=== Supplied material ===
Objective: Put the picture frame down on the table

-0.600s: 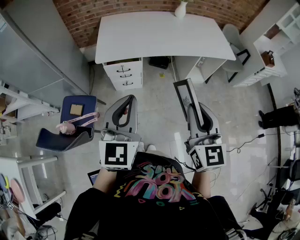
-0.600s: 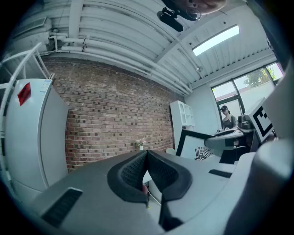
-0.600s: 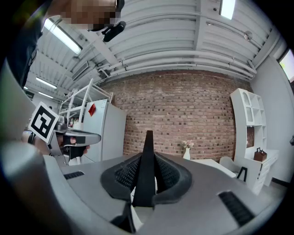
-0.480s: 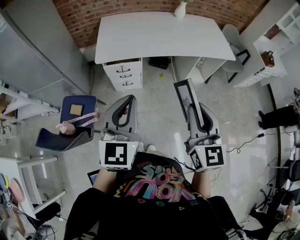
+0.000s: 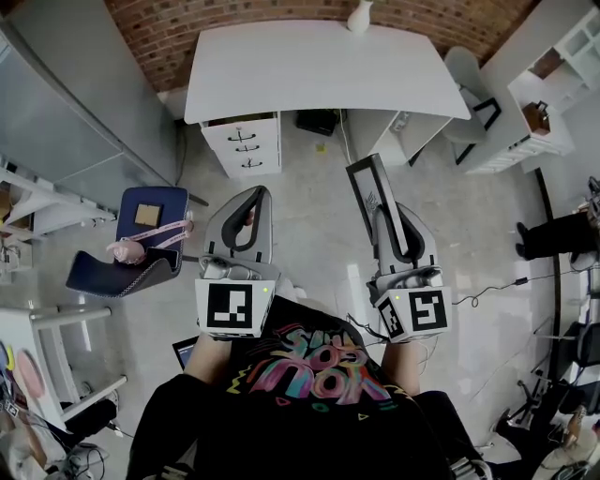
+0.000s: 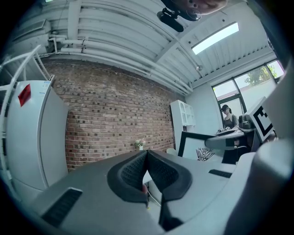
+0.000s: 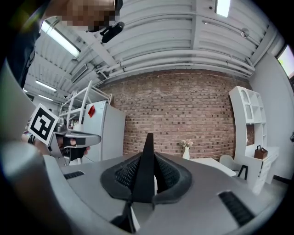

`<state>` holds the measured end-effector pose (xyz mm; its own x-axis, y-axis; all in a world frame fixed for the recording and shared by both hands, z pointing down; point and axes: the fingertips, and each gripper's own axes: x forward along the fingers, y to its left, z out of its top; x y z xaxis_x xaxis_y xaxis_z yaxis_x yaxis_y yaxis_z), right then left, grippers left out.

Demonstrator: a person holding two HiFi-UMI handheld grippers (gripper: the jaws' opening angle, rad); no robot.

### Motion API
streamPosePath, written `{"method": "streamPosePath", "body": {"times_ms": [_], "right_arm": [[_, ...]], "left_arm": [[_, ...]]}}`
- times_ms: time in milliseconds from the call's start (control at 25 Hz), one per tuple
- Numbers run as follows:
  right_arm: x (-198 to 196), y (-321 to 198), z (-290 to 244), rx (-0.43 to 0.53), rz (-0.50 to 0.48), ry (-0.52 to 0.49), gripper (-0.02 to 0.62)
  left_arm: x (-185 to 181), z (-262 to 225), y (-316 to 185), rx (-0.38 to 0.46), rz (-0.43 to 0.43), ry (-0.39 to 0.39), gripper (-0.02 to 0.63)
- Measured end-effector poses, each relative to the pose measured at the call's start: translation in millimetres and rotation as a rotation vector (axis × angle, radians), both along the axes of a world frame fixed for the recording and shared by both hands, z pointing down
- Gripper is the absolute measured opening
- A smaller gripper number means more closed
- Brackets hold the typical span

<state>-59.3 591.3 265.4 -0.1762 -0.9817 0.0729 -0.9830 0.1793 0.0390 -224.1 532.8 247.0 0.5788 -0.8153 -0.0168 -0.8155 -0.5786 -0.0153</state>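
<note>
1. Over the last half second the view has crept towards the white rectangular table. Its front edge and the white drawer unit under it now sit slightly further left, and the blue padded chair has slid towards the left border. Both grippers keep the same level pose ahead of the person
2. The right gripper pinches the black-rimmed picture frame with white mat and line drawing at the near end of its rim. In the right gripper view the thin black rim stands edge-on between the ribbed pads, with both pads pressing on it
3. The picture frame juts forward past the fingertips, in the air above the pale floor and well short of the table
4. The left gripper carries nothing. Its jaws are pressed together, tip against tip
5. Handling, as a judgement: the frame looks stiff, flat and light. It is probably glazed and so fragile, and the smooth rim could slip. Held at one end, it may pivot in the pinch, so a hold nearer mid-rim, or the free gripper steadying the far edge, would be safer
6. The set-down is not yet done. The tabletop ahead is bare apart from a small white vase at its far edge, leaving room to lower the frame gently
</note>
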Motion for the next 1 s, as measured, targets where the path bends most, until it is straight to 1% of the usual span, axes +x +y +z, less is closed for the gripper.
{"method": "streamPosePath", "body": {"times_ms": [120,240,440,640,800,1000], "right_arm": [[8,-3,5,-0.007,0.001,-0.006,0.087],[15,-17,11,-0.012,-0.007,-0.014,0.087],[26,-66,23,-0.024,-0.021,-0.015,0.087],[42,-144,29,-0.031,-0.028,-0.008,0.087],[60,-221,27,-0.038,-0.026,-0.01,0.087],[75,-318,20,-0.036,-0.02,-0.011,0.087]], "left_arm": [[7,4,-2,-0.008,0.0,0.001,0.021],[13,7,-15,-0.009,-0.006,-0.001,0.021],[26,18,-64,-0.013,-0.015,0.006,0.021],[42,25,-143,-0.02,-0.022,0.014,0.021],[59,20,-222,-0.018,-0.019,0.006,0.021],[69,14,-320,-0.01,-0.023,-0.002,0.021]]}}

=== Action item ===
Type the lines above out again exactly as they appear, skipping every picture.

=== Response to the exercise ===
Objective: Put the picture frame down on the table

-0.600s: 
-0.600s: 
-0.600s: 
-0.480s: 
+0.000s: 
+0.000s: 
+0.000s: 

`<state>` holds the measured end-effector pose (xyz mm; its own x-axis, y-axis; all in a world frame fixed for the recording and shared by both hands, z pointing down; point and axes: the fingertips, and each gripper's own axes: x forward along the fingers, y to its left, z out of its top; x y z xaxis_x xaxis_y xaxis_z yaxis_x yaxis_y yaxis_z), right then left, grippers left out.

Demonstrator: a person holding two HiFi-UMI handheld grippers (gripper: the jaws' opening angle, rad); no robot.

### Motion API
streamPosePath, written `{"method": "streamPosePath", "body": {"times_ms": [_], "right_arm": [[_, ...]], "left_arm": [[_, ...]]}}`
- times_ms: time in milliseconds from the call's start (control at 25 Hz), one per tuple
- Numbers run as follows:
  right_arm: x (-198 to 196), y (-321 to 198), z (-290 to 244), rx (-0.43 to 0.53), rz (-0.50 to 0.48), ry (-0.52 to 0.49), gripper (-0.02 to 0.62)
  left_arm: x (-185 to 181), z (-262 to 225), y (-316 to 185), rx (-0.38 to 0.46), rz (-0.43 to 0.43), ry (-0.39 to 0.39), gripper (-0.02 to 0.63)
- Measured end-effector poses, each relative to the pose measured at the call's start: translation in millimetres and rotation as a rotation vector (axis × angle, radians), both along the axes of a world frame fixed for the recording and shared by both hands, z pointing down
- Gripper is the absolute measured opening
- A smaller gripper number means more closed
- Brackets hold the typical span

<state>-59.3 591.3 265.4 -0.1762 -0.9817 0.0729 -0.9830 0.1793 0.0390 -224.1 532.8 247.0 0.5788 -0.8153 -0.0168 -0.8155 -0.5786 -0.0153</state>
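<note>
1. Over the last half second the view has crept towards the white rectangular table. Its front edge and the white drawer unit under it now sit slightly further left, and the blue padded chair has slid towards the left border. Both grippers keep the same level pose ahead of the person
2. The right gripper pinches the black-rimmed picture frame with white mat and line drawing at the near end of its rim. In the right gripper view the thin black rim stands edge-on between the ribbed pads, with both pads pressing on it
3. The picture frame juts forward past the fingertips, in the air above the pale floor and well short of the table
4. The left gripper carries nothing. Its jaws are pressed together, tip against tip
5. Handling, as a judgement: the frame looks stiff, flat and light. It is probably glazed and so fragile, and the smooth rim could slip. Held at one end, it may pivot in the pinch, so a hold nearer mid-rim, or the free gripper steadying the far edge, would be safer
6. The set-down is not yet done. The tabletop ahead is bare apart from a small white vase at its far edge, leaving room to lower the frame gently
</note>
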Motion for the next 1 s, as measured, targets where the path bends most, until it is straight to 1% of the usual span, axes +x +y +z, less is closed for the gripper.
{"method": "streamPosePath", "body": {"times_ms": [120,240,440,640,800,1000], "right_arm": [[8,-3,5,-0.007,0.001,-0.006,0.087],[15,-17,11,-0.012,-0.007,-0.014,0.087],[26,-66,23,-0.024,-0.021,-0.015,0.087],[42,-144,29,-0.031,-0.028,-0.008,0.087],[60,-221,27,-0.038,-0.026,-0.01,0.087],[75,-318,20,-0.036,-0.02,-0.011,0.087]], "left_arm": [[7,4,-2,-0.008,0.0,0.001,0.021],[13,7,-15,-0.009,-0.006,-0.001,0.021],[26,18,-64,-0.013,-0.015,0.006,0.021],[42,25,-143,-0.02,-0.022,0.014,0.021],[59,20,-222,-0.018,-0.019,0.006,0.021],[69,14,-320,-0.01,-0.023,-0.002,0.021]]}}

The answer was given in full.